92

I have some json files with 500MB. If I use the "trivial" json.load() to load its content all at once, it will consume a lot of memory.

Is there a way to read partially the file? If it was a text, line delimited file, I would be able to iterate over the lines. I am looking for analogy to it.

martineau
  • 119,623
  • 25
  • 170
  • 301
duduklein
  • 10,014
  • 11
  • 44
  • 55
  • The problem I am facing is that I have 195 files like that to process and it seems that python's garbage collector is not doing a good job. After the 10th file, I run out of memory. I'm using Python 2.6.4 on windows 7. I have 3GB ram memory – duduklein Mar 08 '10 at 11:13
  • 1
    Why do you need to load all of them into memory at once? That seems ineffective. – S.Lott Mar 08 '10 at 11:36
  • I don't have to load all of them at once, but it seems that the garbage collector is not working well. It consumes a lor of memory after many files are closed. When I iterate over the files, the json object always has the same variable name and I assume that the garbage collector should free the memory that the other files occupied. But this just does not happeb – duduklein Mar 08 '10 at 20:10
  • 1
    @user210481: "assume that the garbage collector should free the memory" It should. Since it doesn't, something else is wrong. – S.Lott Mar 09 '10 at 03:08
  • @user210481: Show us your code! – John Machin Mar 09 '10 at 05:51
  • @vtd-xml-author does it make sense? – synhershko Mar 17 '11 at 08:11
  • 1
    The answer by @Jim Pivarski should be the accepted one. – 0 _ Feb 28 '16 at 03:58
  • http://stackoverflow.com/questions/10382253/reading-rather-large-json-files-in-python – Christophe Roussy Jul 05 '16 at 12:07

11 Answers11

102

There was a duplicate to this question that had a better answer. See https://stackoverflow.com/a/10382359/1623645, which suggests ijson.

Update:

I tried it out, and ijson is to JSON what SAX is to XML. For instance, you can do this:

import ijson
for prefix, the_type, value in ijson.parse(open(json_file_name)):
    print(prefix, the_type, value)

where prefix is a dot-separated index in the JSON tree (what happens if your key names have dots in them? I guess that would be bad for Javascript, too...), theType describes a SAX-like event, one of 'null', 'boolean', 'number', 'string', 'map_key', 'start_map', 'end_map', 'start_array', 'end_array', and value is the value of the object or None if the_type is an event like starting/ending a map/array.
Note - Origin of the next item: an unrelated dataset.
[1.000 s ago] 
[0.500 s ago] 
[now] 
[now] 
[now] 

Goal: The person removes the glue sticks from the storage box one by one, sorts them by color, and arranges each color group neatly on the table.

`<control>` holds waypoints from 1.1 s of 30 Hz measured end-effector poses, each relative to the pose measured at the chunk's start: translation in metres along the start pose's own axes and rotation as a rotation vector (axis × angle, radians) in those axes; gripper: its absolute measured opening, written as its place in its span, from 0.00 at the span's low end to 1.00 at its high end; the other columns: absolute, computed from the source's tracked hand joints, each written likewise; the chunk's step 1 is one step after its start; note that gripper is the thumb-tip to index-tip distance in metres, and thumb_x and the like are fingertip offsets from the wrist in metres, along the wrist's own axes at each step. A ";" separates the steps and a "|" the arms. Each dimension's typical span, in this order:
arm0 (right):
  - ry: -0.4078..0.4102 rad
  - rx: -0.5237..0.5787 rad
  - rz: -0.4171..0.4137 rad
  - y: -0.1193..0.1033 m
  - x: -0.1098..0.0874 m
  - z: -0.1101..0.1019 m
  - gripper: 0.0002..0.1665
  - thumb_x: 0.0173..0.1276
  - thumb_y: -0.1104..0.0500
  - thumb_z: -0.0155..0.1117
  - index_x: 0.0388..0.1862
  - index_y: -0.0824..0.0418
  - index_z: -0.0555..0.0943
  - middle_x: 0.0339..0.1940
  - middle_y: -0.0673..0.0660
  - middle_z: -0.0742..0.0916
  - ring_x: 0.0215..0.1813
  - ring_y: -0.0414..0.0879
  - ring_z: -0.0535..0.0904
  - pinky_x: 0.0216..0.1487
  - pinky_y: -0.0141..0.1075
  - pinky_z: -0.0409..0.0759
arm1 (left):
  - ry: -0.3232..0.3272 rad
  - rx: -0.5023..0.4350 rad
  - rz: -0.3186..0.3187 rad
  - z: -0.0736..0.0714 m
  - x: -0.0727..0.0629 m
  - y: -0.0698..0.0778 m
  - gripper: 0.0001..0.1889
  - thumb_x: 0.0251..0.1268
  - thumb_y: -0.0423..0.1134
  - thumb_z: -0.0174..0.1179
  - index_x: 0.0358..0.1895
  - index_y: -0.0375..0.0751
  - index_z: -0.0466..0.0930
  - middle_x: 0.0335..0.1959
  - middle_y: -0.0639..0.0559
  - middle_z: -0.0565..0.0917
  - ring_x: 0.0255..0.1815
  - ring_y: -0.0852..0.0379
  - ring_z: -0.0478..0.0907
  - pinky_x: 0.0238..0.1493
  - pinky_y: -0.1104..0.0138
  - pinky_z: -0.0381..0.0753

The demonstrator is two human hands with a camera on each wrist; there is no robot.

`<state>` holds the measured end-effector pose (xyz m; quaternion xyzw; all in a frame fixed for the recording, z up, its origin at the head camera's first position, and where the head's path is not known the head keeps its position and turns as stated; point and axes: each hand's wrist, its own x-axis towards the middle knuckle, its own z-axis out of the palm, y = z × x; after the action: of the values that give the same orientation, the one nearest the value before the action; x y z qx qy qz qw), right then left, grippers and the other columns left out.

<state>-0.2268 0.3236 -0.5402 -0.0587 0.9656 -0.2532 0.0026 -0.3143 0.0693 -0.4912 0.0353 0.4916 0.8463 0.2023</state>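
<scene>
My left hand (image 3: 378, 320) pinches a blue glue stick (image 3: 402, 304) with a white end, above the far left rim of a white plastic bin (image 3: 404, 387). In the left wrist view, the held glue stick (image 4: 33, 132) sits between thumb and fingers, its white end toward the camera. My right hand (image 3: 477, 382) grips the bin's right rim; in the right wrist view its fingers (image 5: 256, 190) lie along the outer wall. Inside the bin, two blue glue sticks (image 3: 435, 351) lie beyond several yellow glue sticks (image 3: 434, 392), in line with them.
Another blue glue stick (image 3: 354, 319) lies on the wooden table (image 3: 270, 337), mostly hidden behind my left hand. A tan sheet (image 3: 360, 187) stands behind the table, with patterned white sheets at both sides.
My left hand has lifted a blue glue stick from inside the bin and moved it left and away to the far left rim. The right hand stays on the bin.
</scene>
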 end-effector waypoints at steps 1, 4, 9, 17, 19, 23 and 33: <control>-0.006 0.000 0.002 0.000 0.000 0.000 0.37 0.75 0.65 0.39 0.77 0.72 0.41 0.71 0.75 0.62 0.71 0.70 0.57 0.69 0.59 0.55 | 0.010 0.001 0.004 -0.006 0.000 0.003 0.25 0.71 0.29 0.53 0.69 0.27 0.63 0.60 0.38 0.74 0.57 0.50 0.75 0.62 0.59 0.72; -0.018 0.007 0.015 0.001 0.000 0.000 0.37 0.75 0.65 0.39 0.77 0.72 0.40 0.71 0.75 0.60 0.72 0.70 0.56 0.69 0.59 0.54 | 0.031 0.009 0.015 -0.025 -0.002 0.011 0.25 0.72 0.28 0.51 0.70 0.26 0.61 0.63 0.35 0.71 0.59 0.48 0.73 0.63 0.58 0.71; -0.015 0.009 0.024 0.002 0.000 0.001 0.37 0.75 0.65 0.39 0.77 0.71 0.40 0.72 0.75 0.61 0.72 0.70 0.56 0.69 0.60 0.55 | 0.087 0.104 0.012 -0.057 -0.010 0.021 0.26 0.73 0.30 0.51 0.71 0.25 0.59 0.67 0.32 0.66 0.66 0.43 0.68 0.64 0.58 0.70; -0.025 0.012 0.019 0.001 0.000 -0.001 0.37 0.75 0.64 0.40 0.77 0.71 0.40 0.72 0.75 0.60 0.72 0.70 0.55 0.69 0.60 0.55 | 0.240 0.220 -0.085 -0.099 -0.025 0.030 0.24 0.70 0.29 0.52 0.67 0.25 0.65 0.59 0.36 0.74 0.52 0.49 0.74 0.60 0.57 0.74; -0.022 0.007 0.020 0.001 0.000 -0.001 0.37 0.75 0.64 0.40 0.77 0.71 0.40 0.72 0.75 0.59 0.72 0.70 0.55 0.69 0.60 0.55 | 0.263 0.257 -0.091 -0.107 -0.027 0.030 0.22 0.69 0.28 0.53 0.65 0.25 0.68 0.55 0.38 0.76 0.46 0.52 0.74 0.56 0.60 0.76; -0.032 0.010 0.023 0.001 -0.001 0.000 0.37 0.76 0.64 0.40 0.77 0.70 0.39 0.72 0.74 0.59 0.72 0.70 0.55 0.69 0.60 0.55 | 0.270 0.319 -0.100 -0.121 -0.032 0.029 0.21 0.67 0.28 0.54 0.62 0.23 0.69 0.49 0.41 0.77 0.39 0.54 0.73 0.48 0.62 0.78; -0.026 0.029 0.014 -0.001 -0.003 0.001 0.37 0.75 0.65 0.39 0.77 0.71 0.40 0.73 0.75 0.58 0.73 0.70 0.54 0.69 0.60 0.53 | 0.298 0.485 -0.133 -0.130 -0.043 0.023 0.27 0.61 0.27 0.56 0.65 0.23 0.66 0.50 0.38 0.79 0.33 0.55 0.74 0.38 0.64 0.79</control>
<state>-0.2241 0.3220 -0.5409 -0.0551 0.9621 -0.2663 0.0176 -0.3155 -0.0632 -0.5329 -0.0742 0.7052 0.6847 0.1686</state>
The project has some docstrings, but not enough global documentation. I had to dig into ijson/common.py to find what I was looking for.

Jim Pivarski
  • 5,568
  • 2
  • 35
  • 47
  • 16
    I found this not only the best response to the question, but the most useful introduction to ijson I could find after much googling. Thank you for taking the time to go through the sparse documentation and presenting its base fuctionality so simply and clearly. – prooffreader Apr 18 '14 at 09:44
  • 5
    Nice link. There is another ijson feature - generator generating dictionaries on given place in JSON data. Comparing execution time with other solutions, ijson is rather slow (57 s versus stdlib json), but it is excellent if you need to keep memory consumption low (13 MB versus stdlib json 439 MB). Using with yajl2 backend, it was not faster, but memory consumption dropped down to 5 MB. Tested on 3 files each being about 30 MB large and having 300 thousands records. – Jan Vlcinsky Oct 03 '14 at 21:47
  • For multiple top-level values (multi json), use this parameter, `multiple_values=True`. so, `for prefix, the_type, value in ijson.parse(open(json_file_name), multiple_values=True)` – Mehrdad Salimi Jun 11 '23 at 15:08
  • If your file contains many small JSON documents separated by newlines (and has no unquoted newlines within each JSON document), then the standard JSON parser has performance advantages: `for jsondoc in open("newline-separated.jsons"): print(json.loads(jsondoc))`. – Jim Pivarski Jun 12 '23 at 14:09
18

So the problem is not that each file is too big, but that there are too many of them, and they seem to be adding up in memory. Python's garbage collector should be fine, unless you are keeping around references you don't need. It's hard to tell exactly what's happening without any further information, but some things you can try:

  1. Modularize your code. Do something like:

    for json_file in list_of_files:
        process_file(json_file)
    

    If you write process_file() in such a way that it doesn't rely on any global state, and doesn't change any global state, the garbage collector should be able to do its job.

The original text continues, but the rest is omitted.